A apanha
Pelas encostas de onde vem o vinho do porto, por onde navegam os afluentes do rio Douro, a azeitona é para ser apanhada no final do ano, inícios do inverno quando o vento e o frio já espreitam. Acorda-se durante a noite, prepara-se o material, vai-se ao povo beber um café, alguns juntam-lhe bagaço outros um par de cigarros. Às 7h30 arranca-se. Descem-se encostas, mergulha-se pelos vales onde abunda apenas natureza. E assim se começa. Estendem-se as lonas, bem esticadas, dobradas em baixo, vareja-se a oliveira e os pretos bagos caem. Dobra aqui em baixo, dobra em cima, puxam-se as lonas pelas pontas, vamos para a seguinte. Estendem-se, dobra-se, tapa-se o meio, vareja-se, as lonas enchem-se, ficam pesadas, o vento sopra, as botas molham-se, os pés empapam-se. O frio encontra o seu caminho mas o esforço sempre aquece. Estica as lonas, puxa ali, dobra aqui, vareja-se, e elas caem, é o fruto do trabalho de um ano e agora deste que é a apanha. Ai que lá vai ela, olha que está a fugir, chamam-lhe a saltitona, a azeitona que procura sempre escapar. E volta a puxar, vamos juntá-la, puxa por ali, traz-se para aqui, junta toda, ergue-se a azeitona para retirar as ramas e as folhas, está boa, passa para o balseiro. Mais trinta quilogramas apanhados. Estica as lonas vamos para a seguinte, agarra-te à vara, vareja-se, vai-se com força, com vontade, só as que se apanham é que dão azeite, está boa. Dobra, estica, puxa vamos para a seguinte.

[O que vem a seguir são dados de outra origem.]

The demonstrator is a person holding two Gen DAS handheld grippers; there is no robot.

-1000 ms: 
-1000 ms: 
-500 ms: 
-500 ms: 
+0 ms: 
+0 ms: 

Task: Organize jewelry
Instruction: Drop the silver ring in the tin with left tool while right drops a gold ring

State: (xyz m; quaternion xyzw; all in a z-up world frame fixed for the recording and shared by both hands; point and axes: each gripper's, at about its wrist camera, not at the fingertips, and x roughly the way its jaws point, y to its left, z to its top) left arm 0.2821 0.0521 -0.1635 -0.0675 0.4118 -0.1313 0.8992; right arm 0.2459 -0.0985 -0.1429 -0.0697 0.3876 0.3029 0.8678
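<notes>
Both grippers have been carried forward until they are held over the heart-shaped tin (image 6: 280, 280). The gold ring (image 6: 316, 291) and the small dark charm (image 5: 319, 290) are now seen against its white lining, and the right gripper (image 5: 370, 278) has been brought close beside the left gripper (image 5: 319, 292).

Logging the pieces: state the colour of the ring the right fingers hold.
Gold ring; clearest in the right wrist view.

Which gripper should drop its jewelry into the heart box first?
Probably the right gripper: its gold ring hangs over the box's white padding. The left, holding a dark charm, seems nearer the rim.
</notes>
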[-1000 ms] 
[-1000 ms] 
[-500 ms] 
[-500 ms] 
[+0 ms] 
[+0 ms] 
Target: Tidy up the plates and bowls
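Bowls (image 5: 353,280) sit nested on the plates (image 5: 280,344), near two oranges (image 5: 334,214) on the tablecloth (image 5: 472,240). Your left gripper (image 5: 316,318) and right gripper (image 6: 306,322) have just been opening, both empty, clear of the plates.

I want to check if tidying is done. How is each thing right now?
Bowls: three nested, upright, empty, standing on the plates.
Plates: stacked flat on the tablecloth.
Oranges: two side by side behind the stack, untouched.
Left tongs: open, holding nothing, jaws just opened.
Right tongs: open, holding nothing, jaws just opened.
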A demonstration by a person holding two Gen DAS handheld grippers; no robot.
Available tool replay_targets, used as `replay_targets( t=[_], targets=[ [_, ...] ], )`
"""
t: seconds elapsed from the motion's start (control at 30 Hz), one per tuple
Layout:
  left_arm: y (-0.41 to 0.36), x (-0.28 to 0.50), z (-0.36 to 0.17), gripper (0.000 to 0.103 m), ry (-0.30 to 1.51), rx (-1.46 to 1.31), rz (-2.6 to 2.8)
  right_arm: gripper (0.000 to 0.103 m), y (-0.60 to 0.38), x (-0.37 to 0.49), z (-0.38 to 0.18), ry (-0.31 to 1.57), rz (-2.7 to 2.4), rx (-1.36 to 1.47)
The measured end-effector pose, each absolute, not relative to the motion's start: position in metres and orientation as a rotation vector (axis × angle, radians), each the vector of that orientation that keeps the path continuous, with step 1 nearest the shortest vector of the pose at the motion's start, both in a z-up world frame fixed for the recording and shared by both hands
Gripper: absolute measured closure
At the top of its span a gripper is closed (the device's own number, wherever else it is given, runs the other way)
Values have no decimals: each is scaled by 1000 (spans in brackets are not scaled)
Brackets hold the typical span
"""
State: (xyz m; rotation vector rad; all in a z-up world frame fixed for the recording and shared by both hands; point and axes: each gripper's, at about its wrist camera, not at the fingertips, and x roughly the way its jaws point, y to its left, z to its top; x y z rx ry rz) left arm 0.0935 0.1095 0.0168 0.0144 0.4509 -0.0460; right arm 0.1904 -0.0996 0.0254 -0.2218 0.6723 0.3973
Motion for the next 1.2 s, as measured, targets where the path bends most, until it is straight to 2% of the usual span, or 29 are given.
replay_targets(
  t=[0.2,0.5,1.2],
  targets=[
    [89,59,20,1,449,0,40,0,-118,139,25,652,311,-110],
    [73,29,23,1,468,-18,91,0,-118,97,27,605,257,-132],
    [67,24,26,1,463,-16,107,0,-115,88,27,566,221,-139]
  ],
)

Faz-se uma pausa para a bucha, a paisagem enche-te o olho mas é a comida e o vinho que te dão forças para seguir o trabalho. Continua a apanha. Estica a lona, tapa-se no meio, vareja-se, está boa, dobra-se e vamos para a seguinte. Atiram-se piadas oferecem-se ensinamentos daqueles que fazem isto há muitos e muitos anos. As pernas queixam-se, o lombo grita, mas ficas calado quando ao teu lado tens António de 60 anos que faz o mesmo mas mais rápido e sempre com um sorriso na cara e um cigarro na boca. A apanha continua. Puxam-se as lonas, vareja-se com a máquina, ajuda-se com as varas, dobra as lonas e continua para a próxima. São muitas oliveiras e quilos de azeitonas.
Faz-se uma pausa, o melhor almoço de sempre, não apenas pelo alimento mas pelo respiro nas admiráveis paisagens com a gente mais humilde que vais conhecer, tudo o que têm oferecem, tudo o que sabem partilham. E continua. Arranca a tarde, estica, vareja, dobra e puxa e assim até ficar de noite, até às cinco da tarde. Abraça-se a dor, faz-se uma trégua com o corpo e a dor dói menos é com o desconforto que maduramos. Guarda-se o material, carregam-se os balseiros, levam-se até ao atrelado do trator, despejam-se os balseiros, este ano foi muito fraco, as chuvas de Novembro atiraram muita azeitona para o chão, mas alguma coisa é sempre mais do que nada. Arranca o trator, puxa o atrelado, leva para a cooperativa, são 360 kg, foi um dia de trabalho. É de noite, a lareira recebe-nos com o conforto quente das chamas.
É a vida no campo, é dura mas aprende-se a ganhar o valor da vida e das pessoas.